What the exercise asks: Give the records once more, exactly as they stand.

Records from a data collection:
= = = = =
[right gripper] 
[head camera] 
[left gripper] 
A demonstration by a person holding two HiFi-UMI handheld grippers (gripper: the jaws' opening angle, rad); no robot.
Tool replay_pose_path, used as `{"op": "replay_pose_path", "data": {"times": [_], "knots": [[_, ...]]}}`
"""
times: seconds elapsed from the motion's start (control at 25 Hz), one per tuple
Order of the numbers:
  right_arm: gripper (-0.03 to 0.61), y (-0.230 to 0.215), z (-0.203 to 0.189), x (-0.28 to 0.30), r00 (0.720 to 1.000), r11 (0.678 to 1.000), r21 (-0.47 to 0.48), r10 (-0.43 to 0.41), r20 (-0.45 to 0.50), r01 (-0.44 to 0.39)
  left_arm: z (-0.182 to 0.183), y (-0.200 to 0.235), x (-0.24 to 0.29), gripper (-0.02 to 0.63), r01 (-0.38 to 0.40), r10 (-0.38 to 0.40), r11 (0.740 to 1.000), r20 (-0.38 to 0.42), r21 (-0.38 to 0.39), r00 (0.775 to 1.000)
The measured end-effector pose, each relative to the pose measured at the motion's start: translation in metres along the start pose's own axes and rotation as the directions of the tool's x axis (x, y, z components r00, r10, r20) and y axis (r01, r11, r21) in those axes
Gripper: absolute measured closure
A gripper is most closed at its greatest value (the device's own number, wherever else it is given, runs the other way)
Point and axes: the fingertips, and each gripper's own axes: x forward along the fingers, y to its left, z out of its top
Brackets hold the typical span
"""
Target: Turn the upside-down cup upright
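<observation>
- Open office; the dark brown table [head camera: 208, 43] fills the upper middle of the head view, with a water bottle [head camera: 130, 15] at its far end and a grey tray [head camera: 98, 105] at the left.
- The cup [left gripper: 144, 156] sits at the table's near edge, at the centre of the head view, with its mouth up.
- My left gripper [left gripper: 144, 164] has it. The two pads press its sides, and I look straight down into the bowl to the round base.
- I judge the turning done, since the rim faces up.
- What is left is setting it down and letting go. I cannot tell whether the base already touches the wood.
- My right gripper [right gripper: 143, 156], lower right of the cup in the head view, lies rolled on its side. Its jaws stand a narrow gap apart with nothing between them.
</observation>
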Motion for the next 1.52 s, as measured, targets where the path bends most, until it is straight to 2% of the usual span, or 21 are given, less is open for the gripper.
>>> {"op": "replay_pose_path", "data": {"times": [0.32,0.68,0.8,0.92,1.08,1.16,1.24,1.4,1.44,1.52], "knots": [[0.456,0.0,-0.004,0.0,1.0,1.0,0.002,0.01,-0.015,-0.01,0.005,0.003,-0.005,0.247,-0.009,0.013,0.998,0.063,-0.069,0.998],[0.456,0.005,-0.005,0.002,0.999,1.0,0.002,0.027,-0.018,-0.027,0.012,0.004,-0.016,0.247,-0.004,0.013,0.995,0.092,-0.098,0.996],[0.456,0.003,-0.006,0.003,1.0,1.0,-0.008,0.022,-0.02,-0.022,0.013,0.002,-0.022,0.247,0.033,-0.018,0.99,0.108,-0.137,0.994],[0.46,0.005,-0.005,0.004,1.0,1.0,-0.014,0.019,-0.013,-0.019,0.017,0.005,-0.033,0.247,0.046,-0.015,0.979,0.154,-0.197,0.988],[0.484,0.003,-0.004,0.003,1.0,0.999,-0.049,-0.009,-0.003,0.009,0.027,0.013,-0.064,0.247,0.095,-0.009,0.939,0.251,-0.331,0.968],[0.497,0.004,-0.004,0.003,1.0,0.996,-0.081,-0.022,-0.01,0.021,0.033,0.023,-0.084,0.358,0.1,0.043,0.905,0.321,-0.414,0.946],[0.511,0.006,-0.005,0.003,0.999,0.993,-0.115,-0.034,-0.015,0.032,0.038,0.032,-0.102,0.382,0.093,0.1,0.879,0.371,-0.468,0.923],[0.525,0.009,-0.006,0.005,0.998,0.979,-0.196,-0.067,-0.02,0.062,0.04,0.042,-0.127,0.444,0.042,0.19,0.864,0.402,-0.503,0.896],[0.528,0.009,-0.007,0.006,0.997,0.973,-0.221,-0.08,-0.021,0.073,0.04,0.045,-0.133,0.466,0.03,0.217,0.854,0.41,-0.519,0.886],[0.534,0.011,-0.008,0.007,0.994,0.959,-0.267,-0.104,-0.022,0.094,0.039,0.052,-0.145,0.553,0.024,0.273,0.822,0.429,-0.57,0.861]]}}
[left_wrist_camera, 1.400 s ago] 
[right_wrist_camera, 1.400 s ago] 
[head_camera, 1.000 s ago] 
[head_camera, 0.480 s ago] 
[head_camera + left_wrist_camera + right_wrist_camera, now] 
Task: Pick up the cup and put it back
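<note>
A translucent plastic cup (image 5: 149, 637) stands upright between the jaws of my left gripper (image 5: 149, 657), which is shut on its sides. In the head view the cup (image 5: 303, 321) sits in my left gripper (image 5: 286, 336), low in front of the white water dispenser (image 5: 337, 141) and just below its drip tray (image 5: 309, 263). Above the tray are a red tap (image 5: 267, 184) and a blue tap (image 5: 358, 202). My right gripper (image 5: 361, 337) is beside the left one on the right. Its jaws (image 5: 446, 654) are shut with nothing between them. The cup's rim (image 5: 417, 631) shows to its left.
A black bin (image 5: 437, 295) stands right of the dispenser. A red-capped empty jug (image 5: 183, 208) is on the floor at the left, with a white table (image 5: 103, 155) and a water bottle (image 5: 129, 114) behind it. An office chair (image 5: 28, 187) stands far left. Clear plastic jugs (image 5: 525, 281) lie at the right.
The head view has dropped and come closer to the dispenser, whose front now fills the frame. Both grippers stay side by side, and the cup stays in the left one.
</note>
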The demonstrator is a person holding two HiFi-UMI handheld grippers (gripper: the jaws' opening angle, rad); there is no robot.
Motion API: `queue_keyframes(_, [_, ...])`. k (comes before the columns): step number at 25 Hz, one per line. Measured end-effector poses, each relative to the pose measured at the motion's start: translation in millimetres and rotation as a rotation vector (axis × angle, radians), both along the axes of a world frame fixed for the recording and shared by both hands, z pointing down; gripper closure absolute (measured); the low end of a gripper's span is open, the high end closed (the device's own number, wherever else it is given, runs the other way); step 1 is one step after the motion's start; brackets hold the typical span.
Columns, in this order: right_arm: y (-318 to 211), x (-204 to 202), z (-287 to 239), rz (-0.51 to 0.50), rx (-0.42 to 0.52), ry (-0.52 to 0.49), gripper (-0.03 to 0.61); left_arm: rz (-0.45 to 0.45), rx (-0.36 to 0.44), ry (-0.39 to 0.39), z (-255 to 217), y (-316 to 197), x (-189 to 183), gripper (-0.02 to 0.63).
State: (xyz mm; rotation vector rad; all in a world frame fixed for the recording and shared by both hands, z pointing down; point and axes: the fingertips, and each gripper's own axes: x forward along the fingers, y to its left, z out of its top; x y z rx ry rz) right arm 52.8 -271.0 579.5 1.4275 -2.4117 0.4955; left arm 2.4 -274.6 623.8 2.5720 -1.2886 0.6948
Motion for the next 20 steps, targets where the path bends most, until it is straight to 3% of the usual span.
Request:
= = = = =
Output for this task:
[right gripper] 
[head camera] 
[left gripper] 
A demonstration by a person holding two HiFi-UMI handheld grippers (gripper: the jaws' opening angle, rad); no robot.
Tool replay_pose_path, used as `{"op": "replay_pose_path", "data": {"times": [_], "knots": [[_, ...]]}}`
"""
times: seconds elapsed from the motion's start (control at 25 Hz), one per tuple
Order of the numbers:
  right_arm: gripper (-0.03 to 0.61), y (-0.230 to 0.215), z (-0.203 to 0.189), x (-0.28 to 0.30), r00 (0.720 to 1.000), r11 (0.678 to 1.000), r21 (-0.47 to 0.48), r10 (-0.43 to 0.41), r20 (-0.45 to 0.50), r01 (-0.44 to 0.39)
  left_arm: z (-0.182 to 0.183), y (-0.200 to 0.235), x (-0.24 to 0.29), gripper (-0.02 to 0.63), r01 (-0.38 to 0.40), r10 (-0.38 to 0.40), r11 (0.740 to 1.000), r20 (-0.38 to 0.42), r21 (-0.38 to 0.39), r00 (0.775 to 1.000)
The measured end-effector pose, each relative to the pose measured at the motion's start: translation in metres along the start pose's own axes and rotation as the directions of the tool's x axis (x, y, z components r00, r10, r20) and y axis (r01, r11, r21) in those axes
Gripper: absolute measured closure
A gripper is most closed at its greatest value (the device's own number, wherever else it is given, runs the other way)
Point and axes: the fingertips, and each gripper's own axes: x forward along the fingers, y to its left, z out of its top
Brackets hold the typical span
"""
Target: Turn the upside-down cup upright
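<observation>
- Open office; the dark brown table [head camera: 208, 43] fills the upper middle of the head view, with a water bottle [head camera: 130, 15] at its far end and a grey tray [head camera: 98, 105] at the left.
- The cup [left gripper: 144, 156] sits at the table's near edge, at the centre of the head view, with its mouth up.
- My left gripper [left gripper: 144, 164] has it. The two pads press its sides, and I look straight down into the bowl to the round base.
- I judge the turning done, since the rim faces up.
- What is left is setting it down and letting go. I cannot tell whether the base already touches the wood.
- My right gripper [right gripper: 143, 156], lower right of the cup in the head view, lies rolled on its side. Its jaws stand a narrow gap apart with nothing between them.
</observation>
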Motion for the next 1.52 s, as measured, targets where the path bends most, until it is straight to 2% of the usual span, or 21 are given, less is open for the gripper.
>>> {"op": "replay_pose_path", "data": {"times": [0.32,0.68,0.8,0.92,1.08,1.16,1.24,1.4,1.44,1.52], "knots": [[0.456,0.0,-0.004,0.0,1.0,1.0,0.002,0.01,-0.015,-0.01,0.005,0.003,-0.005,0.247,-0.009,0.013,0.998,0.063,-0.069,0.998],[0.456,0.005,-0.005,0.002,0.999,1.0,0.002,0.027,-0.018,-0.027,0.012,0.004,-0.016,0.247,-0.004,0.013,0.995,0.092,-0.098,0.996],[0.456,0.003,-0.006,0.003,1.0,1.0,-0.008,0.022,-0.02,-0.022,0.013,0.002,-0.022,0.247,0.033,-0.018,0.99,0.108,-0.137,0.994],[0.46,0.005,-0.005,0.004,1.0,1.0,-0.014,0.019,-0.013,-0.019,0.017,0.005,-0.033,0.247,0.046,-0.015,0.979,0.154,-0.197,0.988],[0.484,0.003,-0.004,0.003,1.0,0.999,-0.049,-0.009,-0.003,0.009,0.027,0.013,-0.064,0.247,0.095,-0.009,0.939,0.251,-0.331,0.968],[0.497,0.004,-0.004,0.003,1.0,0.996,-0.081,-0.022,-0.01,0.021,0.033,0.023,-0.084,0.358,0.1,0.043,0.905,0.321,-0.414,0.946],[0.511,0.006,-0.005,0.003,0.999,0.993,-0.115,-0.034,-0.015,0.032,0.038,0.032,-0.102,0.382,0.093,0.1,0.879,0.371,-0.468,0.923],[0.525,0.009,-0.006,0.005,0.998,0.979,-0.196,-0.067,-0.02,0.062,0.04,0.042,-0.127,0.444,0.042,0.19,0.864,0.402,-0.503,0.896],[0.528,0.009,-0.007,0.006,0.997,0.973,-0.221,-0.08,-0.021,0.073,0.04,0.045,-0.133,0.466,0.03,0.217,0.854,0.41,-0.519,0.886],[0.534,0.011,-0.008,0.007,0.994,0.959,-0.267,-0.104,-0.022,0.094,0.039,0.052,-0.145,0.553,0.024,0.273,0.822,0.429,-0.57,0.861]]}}
[left_wrist_camera, 1.400 s ago] 
[right_wrist_camera, 1.400 s ago] 
[head_camera, 1.000 s ago] 
[head_camera, 0.480 s ago] 
[head_camera + left_wrist_camera + right_wrist_camera, now] 
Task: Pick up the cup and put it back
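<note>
A translucent plastic cup (image 5: 149, 637) stands upright between the jaws of my left gripper (image 5: 149, 657), which is shut on its sides. In the head view the cup (image 5: 303, 321) sits in my left gripper (image 5: 286, 336), low in front of the white water dispenser (image 5: 337, 141) and just below its drip tray (image 5: 309, 263). Above the tray are a red tap (image 5: 267, 184) and a blue tap (image 5: 358, 202). My right gripper (image 5: 361, 337) is beside the left one on the right. Its jaws (image 5: 446, 654) are shut with nothing between them. The cup's rim (image 5: 417, 631) shows to its left.
A black bin (image 5: 437, 295) stands right of the dispenser. A red-capped empty jug (image 5: 183, 208) is on the floor at the left, with a white table (image 5: 103, 155) and a water bottle (image 5: 129, 114) behind it. An office chair (image 5: 28, 187) stands far left. Clear plastic jugs (image 5: 525, 281) lie at the right.
The head view has dropped and come closer to the dispenser, whose front now fills the frame. Both grippers stay side by side, and the cup stays in the left one.
</note>
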The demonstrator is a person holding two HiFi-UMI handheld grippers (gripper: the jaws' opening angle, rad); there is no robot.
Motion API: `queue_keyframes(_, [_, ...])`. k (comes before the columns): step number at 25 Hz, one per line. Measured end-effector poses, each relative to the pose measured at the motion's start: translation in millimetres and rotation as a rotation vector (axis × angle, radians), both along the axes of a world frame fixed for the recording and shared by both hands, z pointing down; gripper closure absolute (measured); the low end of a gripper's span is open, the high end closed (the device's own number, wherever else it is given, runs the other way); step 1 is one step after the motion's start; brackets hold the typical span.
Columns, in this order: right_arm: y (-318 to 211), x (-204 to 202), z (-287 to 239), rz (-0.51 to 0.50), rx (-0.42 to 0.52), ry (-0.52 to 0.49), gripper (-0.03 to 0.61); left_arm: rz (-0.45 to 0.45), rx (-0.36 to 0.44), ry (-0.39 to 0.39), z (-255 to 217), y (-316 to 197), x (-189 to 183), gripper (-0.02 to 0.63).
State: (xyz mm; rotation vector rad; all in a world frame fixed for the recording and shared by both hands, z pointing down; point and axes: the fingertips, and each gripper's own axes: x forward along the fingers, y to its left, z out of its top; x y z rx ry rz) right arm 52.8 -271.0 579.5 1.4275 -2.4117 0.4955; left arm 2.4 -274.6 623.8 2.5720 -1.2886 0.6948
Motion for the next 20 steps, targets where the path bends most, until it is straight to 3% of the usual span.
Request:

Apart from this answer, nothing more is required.